**Exercise goal**
Each of the following records is to be printed verbatim.

**Materials provided**
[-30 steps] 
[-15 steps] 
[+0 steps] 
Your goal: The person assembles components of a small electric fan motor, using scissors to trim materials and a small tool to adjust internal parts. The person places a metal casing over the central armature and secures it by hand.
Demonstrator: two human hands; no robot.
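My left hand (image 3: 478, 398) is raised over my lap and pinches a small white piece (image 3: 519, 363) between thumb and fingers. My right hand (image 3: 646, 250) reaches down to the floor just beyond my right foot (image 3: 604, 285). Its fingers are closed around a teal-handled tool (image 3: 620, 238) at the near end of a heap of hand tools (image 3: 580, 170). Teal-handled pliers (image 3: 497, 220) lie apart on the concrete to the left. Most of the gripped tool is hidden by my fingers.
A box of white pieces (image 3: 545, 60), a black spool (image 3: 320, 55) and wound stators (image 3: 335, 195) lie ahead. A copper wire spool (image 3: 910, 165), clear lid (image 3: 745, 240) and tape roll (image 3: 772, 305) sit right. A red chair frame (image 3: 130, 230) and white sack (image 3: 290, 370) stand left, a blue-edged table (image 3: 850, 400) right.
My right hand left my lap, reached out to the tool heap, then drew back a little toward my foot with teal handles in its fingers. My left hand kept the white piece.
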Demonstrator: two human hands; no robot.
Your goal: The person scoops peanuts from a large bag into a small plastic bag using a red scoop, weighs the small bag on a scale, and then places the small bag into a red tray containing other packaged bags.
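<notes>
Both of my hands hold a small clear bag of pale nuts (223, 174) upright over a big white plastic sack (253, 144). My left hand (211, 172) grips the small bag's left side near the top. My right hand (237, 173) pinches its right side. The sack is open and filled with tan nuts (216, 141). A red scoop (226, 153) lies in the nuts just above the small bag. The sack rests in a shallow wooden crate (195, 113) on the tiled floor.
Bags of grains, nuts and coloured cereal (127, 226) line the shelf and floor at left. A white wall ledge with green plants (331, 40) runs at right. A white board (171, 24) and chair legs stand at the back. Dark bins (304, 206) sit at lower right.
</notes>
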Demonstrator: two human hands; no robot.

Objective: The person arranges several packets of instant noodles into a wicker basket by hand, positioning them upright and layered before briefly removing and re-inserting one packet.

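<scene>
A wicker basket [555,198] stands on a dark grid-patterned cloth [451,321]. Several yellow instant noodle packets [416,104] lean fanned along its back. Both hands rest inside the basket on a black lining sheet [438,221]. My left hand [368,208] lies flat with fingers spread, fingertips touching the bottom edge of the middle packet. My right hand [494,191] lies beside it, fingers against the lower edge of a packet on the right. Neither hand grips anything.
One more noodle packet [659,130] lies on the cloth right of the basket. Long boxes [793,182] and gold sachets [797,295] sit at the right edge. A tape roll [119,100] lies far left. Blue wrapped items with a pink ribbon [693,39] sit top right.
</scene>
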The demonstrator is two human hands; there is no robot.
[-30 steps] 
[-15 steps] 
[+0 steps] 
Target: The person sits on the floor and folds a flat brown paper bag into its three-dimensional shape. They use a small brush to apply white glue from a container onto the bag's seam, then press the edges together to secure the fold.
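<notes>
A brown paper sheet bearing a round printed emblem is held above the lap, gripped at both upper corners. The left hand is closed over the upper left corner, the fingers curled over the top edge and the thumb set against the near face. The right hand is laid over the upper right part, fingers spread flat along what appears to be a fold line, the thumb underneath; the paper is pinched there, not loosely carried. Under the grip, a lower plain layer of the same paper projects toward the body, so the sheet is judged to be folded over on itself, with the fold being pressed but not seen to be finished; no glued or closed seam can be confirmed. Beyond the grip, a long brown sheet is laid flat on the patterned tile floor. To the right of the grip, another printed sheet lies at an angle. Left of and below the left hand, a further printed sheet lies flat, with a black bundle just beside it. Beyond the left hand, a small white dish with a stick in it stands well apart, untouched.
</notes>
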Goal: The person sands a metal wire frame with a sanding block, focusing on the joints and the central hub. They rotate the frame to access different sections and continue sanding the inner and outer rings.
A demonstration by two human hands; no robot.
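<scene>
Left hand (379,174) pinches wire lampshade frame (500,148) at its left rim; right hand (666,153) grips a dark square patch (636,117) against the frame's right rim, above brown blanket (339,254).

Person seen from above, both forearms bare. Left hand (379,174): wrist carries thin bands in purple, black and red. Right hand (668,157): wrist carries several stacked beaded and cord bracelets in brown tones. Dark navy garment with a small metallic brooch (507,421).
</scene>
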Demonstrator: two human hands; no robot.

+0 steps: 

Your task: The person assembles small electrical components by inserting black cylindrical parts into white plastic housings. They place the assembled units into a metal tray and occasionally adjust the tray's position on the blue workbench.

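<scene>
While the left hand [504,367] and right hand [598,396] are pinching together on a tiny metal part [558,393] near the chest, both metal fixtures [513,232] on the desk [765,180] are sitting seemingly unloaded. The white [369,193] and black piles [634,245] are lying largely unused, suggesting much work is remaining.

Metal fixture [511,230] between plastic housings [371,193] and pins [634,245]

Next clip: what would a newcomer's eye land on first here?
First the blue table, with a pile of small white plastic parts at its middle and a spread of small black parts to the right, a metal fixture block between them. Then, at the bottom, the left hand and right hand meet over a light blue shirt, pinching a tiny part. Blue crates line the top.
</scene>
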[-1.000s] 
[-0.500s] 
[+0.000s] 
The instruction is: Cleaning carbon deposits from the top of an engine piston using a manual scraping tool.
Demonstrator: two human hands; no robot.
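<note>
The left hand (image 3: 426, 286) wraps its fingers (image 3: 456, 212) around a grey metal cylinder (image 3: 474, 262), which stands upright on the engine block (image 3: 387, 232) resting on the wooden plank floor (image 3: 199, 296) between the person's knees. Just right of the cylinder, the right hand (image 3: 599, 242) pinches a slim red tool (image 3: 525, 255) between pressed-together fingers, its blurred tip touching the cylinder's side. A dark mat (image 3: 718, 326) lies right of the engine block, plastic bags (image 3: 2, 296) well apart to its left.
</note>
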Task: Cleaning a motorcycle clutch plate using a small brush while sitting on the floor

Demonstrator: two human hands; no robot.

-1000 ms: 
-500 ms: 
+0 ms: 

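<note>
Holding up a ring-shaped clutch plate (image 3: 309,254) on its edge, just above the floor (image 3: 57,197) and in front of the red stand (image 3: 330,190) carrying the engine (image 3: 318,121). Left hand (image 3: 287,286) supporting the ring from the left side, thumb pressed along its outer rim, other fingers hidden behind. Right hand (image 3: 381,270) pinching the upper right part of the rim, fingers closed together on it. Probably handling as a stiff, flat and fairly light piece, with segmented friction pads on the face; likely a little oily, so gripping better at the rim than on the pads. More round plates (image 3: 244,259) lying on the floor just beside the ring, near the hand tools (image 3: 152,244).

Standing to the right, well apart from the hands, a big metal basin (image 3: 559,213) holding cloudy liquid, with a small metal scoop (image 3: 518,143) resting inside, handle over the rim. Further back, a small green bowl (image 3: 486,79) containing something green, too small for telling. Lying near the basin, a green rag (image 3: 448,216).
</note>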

**Solution to the problem**
[-30 steps] 
[-15 steps] 
[+0 steps] 
Your goal: The person assembles components of a small electric fan motor, using scissors to trim materials and a small tool to adjust internal parts. The person places a metal casing over the central armature and secures it by hand.
Demonstrator: two human hands; no robot.
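My left hand (image 3: 478, 398) is raised over my lap and pinches a small white piece (image 3: 519, 363) between thumb and fingers. My right hand (image 3: 646, 250) reaches down to the floor just beyond my right foot (image 3: 604, 285). Its fingers are closed around a teal-handled tool (image 3: 620, 238) at the near end of a heap of hand tools (image 3: 580, 170). Teal-handled pliers (image 3: 497, 220) lie apart on the concrete to the left. Most of the gripped tool is hidden by my fingers.
A box of white pieces (image 3: 545, 60), a black spool (image 3: 320, 55) and wound stators (image 3: 335, 195) lie ahead. A copper wire spool (image 3: 910, 165), clear lid (image 3: 745, 240) and tape roll (image 3: 772, 305) sit right. A red chair frame (image 3: 130, 230) and white sack (image 3: 290, 370) stand left, a blue-edged table (image 3: 850, 400) right.
My right hand left my lap, reached out to the tool heap, then drew back a little toward my foot with teal handles in its fingers. My left hand kept the white piece.
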Demonstrator: two human hands; no robot.
Your goal: The person scoops peanuts from a large bag into a small plastic bag using a red scoop, weighs the small bag on a scale, and then places the small bag into a red tray containing other packaged bags.
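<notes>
Both of my hands hold a small clear bag of pale nuts (223, 174) upright over a big white plastic sack (253, 144). My left hand (211, 172) grips the small bag's left side near the top. My right hand (237, 173) pinches its right side. The sack is open and filled with tan nuts (216, 141). A red scoop (226, 153) lies in the nuts just above the small bag. The sack rests in a shallow wooden crate (195, 113) on the tiled floor.
Bags of grains, nuts and coloured cereal (127, 226) line the shelf and floor at left. A white wall ledge with green plants (331, 40) runs at right. A white board (171, 24) and chair legs stand at the back. Dark bins (304, 206) sit at lower right.
</notes>
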Demonstrator: two human hands; no robot.

Objective: The person arranges several packets of instant noodles into a wicker basket by hand, positioning them upright and layered before briefly removing and re-inserting one packet.

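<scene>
A wicker basket [555,198] stands on a dark grid-patterned cloth [451,321]. Several yellow instant noodle packets [416,104] lean fanned along its back. Both hands rest inside the basket on a black lining sheet [438,221]. My left hand [368,208] lies flat with fingers spread, fingertips touching the bottom edge of the middle packet. My right hand [494,191] lies beside it, fingers against the lower edge of a packet on the right. Neither hand grips anything.
One more noodle packet [659,130] lies on the cloth right of the basket. Long boxes [793,182] and gold sachets [797,295] sit at the right edge. A tape roll [119,100] lies far left. Blue wrapped items with a pink ribbon [693,39] sit top right.
</scene>
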The demonstrator is two human hands; there is no robot.
[-30 steps] 
[-15 steps] 
[+0 steps] 
Target: The person sits on the floor and folds a flat brown paper bag into its three-dimensional shape. They use a small brush to apply white glue from a container onto the bag's seam, then press the edges together to secure the fold.
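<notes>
A brown paper sheet bearing a round printed emblem is held above the lap, gripped at both upper corners. The left hand is closed over the upper left corner, the fingers curled over the top edge and the thumb set against the near face. The right hand is laid over the upper right part, fingers spread flat along what appears to be a fold line, the thumb underneath; the paper is pinched there, not loosely carried. Under the grip, a lower plain layer of the same paper projects toward the body, so the sheet is judged to be folded over on itself, with the fold being pressed but not seen to be finished; no glued or closed seam can be confirmed. Beyond the grip, a long brown sheet is laid flat on the patterned tile floor. To the right of the grip, another printed sheet lies at an angle. Left of and below the left hand, a further printed sheet lies flat, with a black bundle just beside it. Beyond the left hand, a small white dish with a stick in it stands well apart, untouched.
</notes>
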Goal: The person sands a metal wire frame with a sanding block, focusing on the joints and the central hub. They rotate the frame to access different sections and continue sanding the inner and outer rings.
A demonstration by two human hands; no robot.
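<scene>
Left hand (379,174) pinches wire lampshade frame (500,148) at its left rim; right hand (666,153) grips a dark square patch (636,117) against the frame's right rim, above brown blanket (339,254).

Person seen from above, both forearms bare. Left hand (379,174): wrist carries thin bands in purple, black and red. Right hand (668,157): wrist carries several stacked beaded and cord bracelets in brown tones. Dark navy garment with a small metallic brooch (507,421).
</scene>
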Demonstrator: two human hands; no robot.

+0 steps: 

Your task: The person assembles small electrical components by inserting black cylindrical parts into white plastic housings. They place the assembled units into a metal tray and occasionally adjust the tray's position on the blue workbench.

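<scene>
While the left hand [504,367] and right hand [598,396] are pinching together on a tiny metal part [558,393] near the chest, both metal fixtures [513,232] on the desk [765,180] are sitting seemingly unloaded. The white [369,193] and black piles [634,245] are lying largely unused, suggesting much work is remaining.

Metal fixture [511,230] between plastic housings [371,193] and pins [634,245]

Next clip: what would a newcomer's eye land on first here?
First the blue table, with a pile of small white plastic parts at its middle and a spread of small black parts to the right, a metal fixture block between them. Then, at the bottom, the left hand and right hand meet over a light blue shirt, pinching a tiny part. Blue crates line the top.
</scene>
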[-1.000s] 
[-0.500s] 
[+0.000s] 
The instruction is: Cleaning carbon deposits from the top of an engine piston using a manual scraping tool.
Demonstrator: two human hands; no robot.
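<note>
The left hand (image 3: 426, 286) wraps its fingers (image 3: 456, 212) around a grey metal cylinder (image 3: 474, 262), which stands upright on the engine block (image 3: 387, 232) resting on the wooden plank floor (image 3: 199, 296) between the person's knees. Just right of the cylinder, the right hand (image 3: 599, 242) pinches a slim red tool (image 3: 525, 255) between pressed-together fingers, its blurred tip touching the cylinder's side. A dark mat (image 3: 718, 326) lies right of the engine block, plastic bags (image 3: 2, 296) well apart to its left.
</note>
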Task: Cleaning a motorcycle clutch plate using a small brush while sitting on the floor

Demonstrator: two human hands; no robot.

-1000 ms: 
-500 ms: 
+0 ms: 

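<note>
Holding up a ring-shaped clutch plate (image 3: 309,254) on its edge, just above the floor (image 3: 57,197) and in front of the red stand (image 3: 330,190) carrying the engine (image 3: 318,121). Left hand (image 3: 287,286) supporting the ring from the left side, thumb pressed along its outer rim, other fingers hidden behind. Right hand (image 3: 381,270) pinching the upper right part of the rim, fingers closed together on it. Probably handling as a stiff, flat and fairly light piece, with segmented friction pads on the face; likely a little oily, so gripping better at the rim than on the pads. More round plates (image 3: 244,259) lying on the floor just beside the ring, near the hand tools (image 3: 152,244).

Standing to the right, well apart from the hands, a big metal basin (image 3: 559,213) holding cloudy liquid, with a small metal scoop (image 3: 518,143) resting inside, handle over the rim. Further back, a small green bowl (image 3: 486,79) containing something green, too small for telling. Lying near the basin, a green rag (image 3: 448,216).
</note>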

The answer has been written out completely.